Я праздно бродил под аркадами Пале-Рояля (который англичане, в какой-то глупой поговорке, именуют «столицей Парижа», хотя ни один француз, занимающий сколько-нибудь видное положение, ни одна уважающая себя француженка никогда туда не заходят. Мне любопытно было посмотреть, что делается в тех небольших кафе, которыми кишит Пале-Рояль. Я зашел в одно из самых неприглядных, сел за столик, взял Journal des Spectacles[90] и спросил себе лимонаду. За соседним столиком два-три француза, по-видимому, люди весьма незначительные, громогласно рассуждали о l'Angleterre et les Anglais[91]. Вскоре их внимание целиком сосредоточилось на мне.

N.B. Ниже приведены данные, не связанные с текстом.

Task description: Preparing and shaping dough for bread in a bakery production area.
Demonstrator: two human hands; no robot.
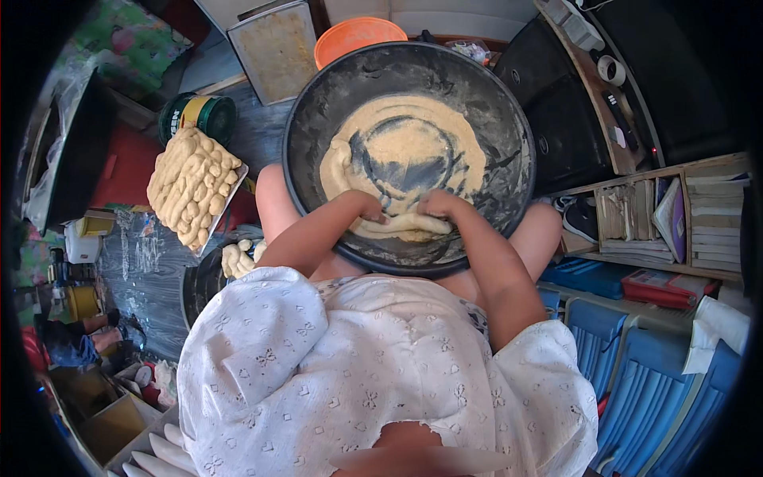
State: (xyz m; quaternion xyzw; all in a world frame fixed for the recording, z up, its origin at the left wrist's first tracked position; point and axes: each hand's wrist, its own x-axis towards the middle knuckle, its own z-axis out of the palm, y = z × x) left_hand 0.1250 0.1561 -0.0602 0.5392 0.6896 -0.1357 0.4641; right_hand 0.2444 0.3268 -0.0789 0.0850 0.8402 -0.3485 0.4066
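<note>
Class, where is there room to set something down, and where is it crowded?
In the black basin, room lies between the flour and the far wall, lightly dusted. Bare floor shows between the green bucket, the metal tray and the basin. Crowded: the near side, where the left hand and right hand touch a dough roll; the shelf of papers.

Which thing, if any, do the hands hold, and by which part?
The pale dough roll: the left hand is at its left part, the right hand near its right end. Whether they grip or only press cannot be told.
</note>
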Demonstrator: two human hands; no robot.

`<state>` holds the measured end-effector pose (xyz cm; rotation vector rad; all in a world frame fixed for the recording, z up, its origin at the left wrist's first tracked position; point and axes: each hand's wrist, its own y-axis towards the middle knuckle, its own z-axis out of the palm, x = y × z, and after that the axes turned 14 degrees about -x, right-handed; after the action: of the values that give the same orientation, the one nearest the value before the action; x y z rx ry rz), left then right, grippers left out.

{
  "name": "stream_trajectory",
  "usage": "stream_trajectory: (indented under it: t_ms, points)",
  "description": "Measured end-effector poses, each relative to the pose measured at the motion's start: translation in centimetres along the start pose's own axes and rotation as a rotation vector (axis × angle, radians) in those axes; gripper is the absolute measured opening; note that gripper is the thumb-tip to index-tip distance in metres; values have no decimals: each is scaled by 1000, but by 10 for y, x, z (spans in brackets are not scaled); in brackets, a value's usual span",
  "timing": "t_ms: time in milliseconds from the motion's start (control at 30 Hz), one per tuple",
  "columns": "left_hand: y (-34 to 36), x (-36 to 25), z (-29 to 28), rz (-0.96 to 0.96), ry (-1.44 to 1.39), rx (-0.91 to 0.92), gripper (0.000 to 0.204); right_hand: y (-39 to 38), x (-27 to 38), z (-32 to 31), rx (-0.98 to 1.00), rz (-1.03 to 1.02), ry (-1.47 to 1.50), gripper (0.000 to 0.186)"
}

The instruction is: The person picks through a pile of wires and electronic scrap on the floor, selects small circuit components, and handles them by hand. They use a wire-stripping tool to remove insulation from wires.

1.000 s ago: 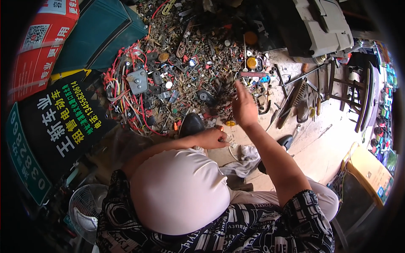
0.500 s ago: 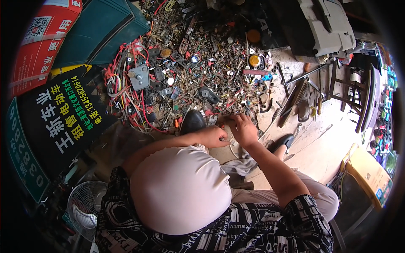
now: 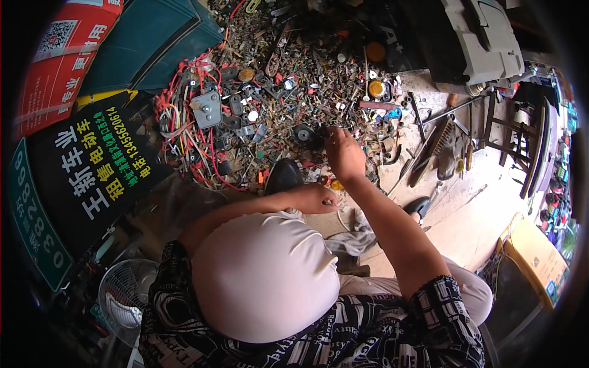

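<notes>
My left hand [image 3: 316, 198] is closed around a small object I cannot make out, just right of a black shoe [image 3: 283, 178] on my foot. A pale cable hangs below that hand beside a crumpled grey cloth [image 3: 353, 242]. My right hand [image 3: 345, 153] reaches over a dense pile of small mixed scrap parts [image 3: 319, 92], its fingers curled together; whatever they hold is hidden. Just left of those fingertips lies a dark round part [image 3: 303, 134]. A grey metal plate [image 3: 206, 110] sits among tangled red and white wires [image 3: 184, 144] at the pile's left.
Dark signboard [image 3: 73, 184], green bin [image 3: 141, 49] and red banner [image 3: 67, 49] stand left. A fan [image 3: 126, 294] is at lower left. Hand tools [image 3: 442, 141], a wooden stool [image 3: 515, 138], a pale case [image 3: 475, 43] and a yellow board [image 3: 534, 257] are right.
My right hand came down beside my left hand half a second ago and has since moved forward over the pile again. My left hand stays low near the shoe, shifted only slightly.
</notes>
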<state>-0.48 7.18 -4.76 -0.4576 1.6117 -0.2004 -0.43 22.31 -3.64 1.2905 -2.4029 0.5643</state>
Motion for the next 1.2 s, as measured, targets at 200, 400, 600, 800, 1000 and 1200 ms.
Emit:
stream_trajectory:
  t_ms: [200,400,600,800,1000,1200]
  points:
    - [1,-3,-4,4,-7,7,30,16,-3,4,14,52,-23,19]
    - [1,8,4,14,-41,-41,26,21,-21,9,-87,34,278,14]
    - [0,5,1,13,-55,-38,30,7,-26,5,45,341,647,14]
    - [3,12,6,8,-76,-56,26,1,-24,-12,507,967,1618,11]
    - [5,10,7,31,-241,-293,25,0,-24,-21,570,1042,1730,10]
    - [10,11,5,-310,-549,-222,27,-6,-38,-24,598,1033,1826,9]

Доводилось ли вам наблюдать, что в тех случаях, когда люди склонны дурно думать о вас, ничто так не укрепляет их в этом, как тот или иной ваш поступок, пусть маловажный и безобидный, но резко отличный от их собственных нравов и обычаев? Как только мне подали лимонад, мои соседи пришли в необычайное волнение. Во-первых, французы, как и следовало предположить, зимой редко пьют лимонад, а во-вторых, поскольку этот напиток был одним из самых дорогих, какие имелись в кафе, они могли усмотреть в моем заказе бахвальство. К несчастью, я уронил свою газету; она упала под столик, за которым сидели французы, и тут я сделал глупость: не позвал официанта, а сам нагнулся, чтобы ее поднять. Она лежала как раз под ногами одного из французов; я в самых вежливых выражениях попросил его малость подвинуться; он не ответил ни слова. Я никак (хотя бы это стоило мне жизни) не мог удержаться от того, чтобы слегка, совсем легонько толкнуть его ногу своей. Он мгновенно вскочил со стула, и вся компания тотчас последовала его примеру. Француз три раза подряд грозно топнул оскорбленной ногой, и вслед за тем на меня излился поток непонятной мне брани. В ту пору неистовая горячность французов еще была мне совершенно непривычна, и я ни слова не мог ответить на их ругань.

Поэтому вместо того, чтобы вступить с этими людьми в перепалку, я быстро обдумал, как мне надлежит действовать. Если, – так я рассудил, – я встану и уйду, они сочтут меня трусом и нанесут мне оскорбление на улице; если же я буду вести себя вызывающе – мне придется драться с ними на дуэли, а они, по всей вероятности, не более чем лавочники или нечто в этом роде; если я ударю самого шумного из них, он либо утихомирится, либо потребует от меня удовлетворения; в первом случае – все в порядке; во втором – ну что ж, у меня будет более веский повод драться с ним на дуэли, нежели сейчас.

Итак, я принял решение. Никогда в жизни не был я так свободен от страстей, как в эту минуту, и поэтому с полнейшим спокойствием и самообладанием посреди словоизвержений моего противника поднял руку и хладнокровно, метким ударом сбил его с ног.

Он тотчас поднялся и вполголоса сказал: «Sortons!»[92] Француз никогда не прощает оскорбления действием!

В эту минуту сидевший в темном углу кафе англичанин, ранее мною не замеченный, подошел ко мне и, отведя меня в сторону, сказал:

– Сэр, не вздумайте драться с этим человеком; он мелкий торговец с улицы Сент-Оноре, я своими глазами видел его там за прилавком. А знаете, ведь «иной раз бывает, что баран мясника зашибает».

– Сэр, – ответил я, – премного вам благодарен за сведения, которые вы мне сообщили. Но драться я все-таки должен, а причины я, как некий ирландец, укажу вам потом; не согласитесь ли вы быть моим секундантом?

– С радостью, – ответил англичанин (француз сказал бы: с болью в душе.)

Мы вышли из кафе все вместе. Мой соотечественник спросил французов, не сходить ли ему к оружейнику за пистолетами.